A propos du congrès de Nice et de ses « partenaires »

Le 6ème congrès de la médecine générale aura lieu à Nice du 21 au 23 juin prochains. Il sera l’occasion de rencontres, d’échanges et de formations… mais il sera aussi l’occasion, pour les laboratoires pharmaceutiques et pour quelques autres entreprises « philanthropiques » (Mac Do, Coca Cola…) de tisser leur toile.

Ainsi, comme toutes les sociétés savantes de spécialité, la Médecine Générale aura, avec ce congrès, une grande vitrine. Mais après l’affaire Médiator, les recommandations HAS remises en cause pour défaut de déclaration d’intérêt, l’entêtement des lobbies urologiques sur le dosage des PSA, d’autres encore pour le dépistage de masse par mammographie  … nous ne pouvons que regretter que la Médecine Générale perde ici une bonne occasion de montrer patte blanche et de donner l’exemple.

Ces dérives sont malheureusement la règle lors des congrès médicaux, leur mécanisme en est bien illustré dans un message que Dominique Dupagne a posté récemment sur une liste de discussion. Il nous a autorisé à le reproduire ici :

« Entre eux, ils se trouvent intelligents (ils le sont souvent). Ils voudraient que cela se sache, ils veulent une cour, du public, une claque, des paillettes.
C’est cher, alors on fait un petit partenariat, pas trop visible, pas trop gênant. Un sponsor qui ne demande rien (au début) et qui est présentable.
On a un petit congrès mignon, on est fier, on invite des amis. On guette les réactions dans les journaux.
Mais les copains ont un congrès plus gros, plus beau, plus valorisant. Alors on cherche des sponsors plus généreux.
Certains membres de l’équipe initiale commencent à râler. Mais on leur explique que c’est indispensable, que c’est le passage obligé pour la recherche, pour la reconnaissance. Que les autres font pareil.
Certains se barrent, d’autres restent, avec un malaise croissant au creux du ventre.

De nouvelles recrues arrivent, dénuées d’états d’âme, elles font du marketing, flattent les pères (mères) fondateurs. La puissance de la flagornerie est sans limite. Tout le monde y croit, tout le monde est fier, personne ne veut casser la grande kermesse où l’on retrouve les copains et où l’on présente son travail devant un public largement financé par l’industrie (voyage, hôtel). D’ailleurs, l’agence s’occupe de tout.

On ne veut pas savoir que si tous les participants devaient payer, il n’y aurait pas grand monde. On fait passer des travaux minables pour de la science parce qu’il faut bien remplir. Cela s’appelle de l’événementiel : faire un événement avec du vent.
Tout le monde essaye de se persuader que la grande kermesse est utile, qu’elle fait du bien à la profession.
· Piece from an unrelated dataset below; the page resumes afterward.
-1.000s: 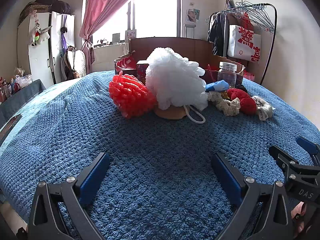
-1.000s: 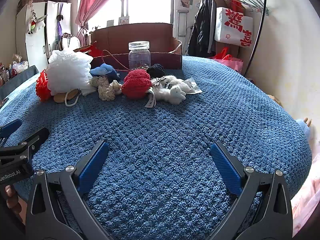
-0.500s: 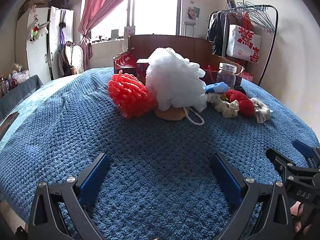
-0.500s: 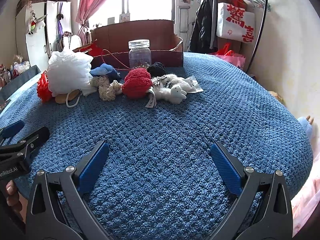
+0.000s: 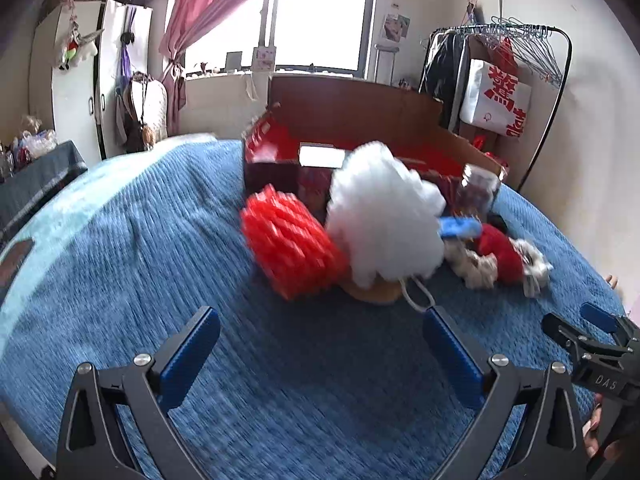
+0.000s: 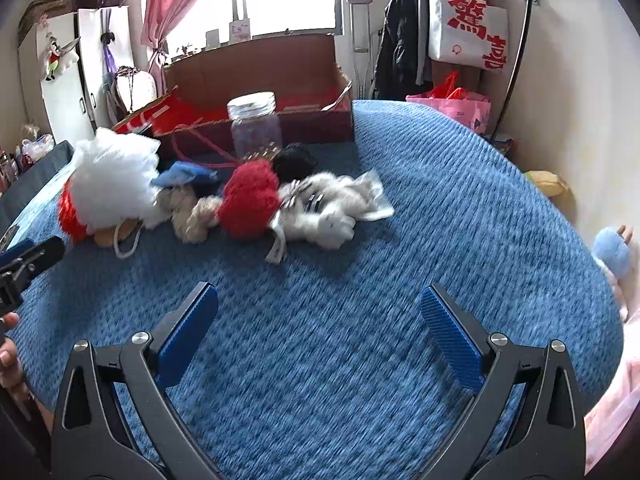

On est fier de passer à Radio Sanofi, d’être partenaire de trucs de plus en plus glaireux qui payent le fonctionnement de la société savante.
On existe, on est professeur, on a un public, on a un congrès, on est dans le journal.


Et puis un jour, on a un fils, un ami, qui vous interpelle : « Dis donc, tu ne serais pas en train de faire des pipes à 10 balles à Big Pharma? »

On s’offusque, mais on ne peut rien répondre …  parce qu’on a la bouche pleine.

Ainsi va la vie depuis trop longtemps. »

2 Commentaires

  1. Je voudrais juste préciser que ce texte a été posté sur une liste de discussion lors d’un échange et n’était pas initialement destiné à être publié. Il ne stigmatise pas spécifiquement le congrès de Nice, mais tous les congrès de sociétés savantes qui multiplient les partenariats.

  2. Delarue dit :

    Bonjour et merci pour ce mot sans langue de bois.
    Le Congrès de Nice devient un vrai sac à pubs et se décrédibilise un peu plus encore en invitant Mc Do et Coca-Cola, hauts symboles de la malbouffe.
    A quand Monsanto pour nous expliquer les bienfaits des OGM et pesticides sur la santé ?
    A quand Areva ou EDF pour nous rassurer sur l’impact sanitaire des irradiations ?
    A quand Bouygues pour nous rassurer sur les ondes électromagnétiques des portables sur le cerveau des jeunes et des moins jeunes ?

    La vitrine de la médecine générale, à travers ce type de congrès, devient la vitrine des industriels.

    Louis-Adrien Delarue, médecin généraliste, membre du Formindep.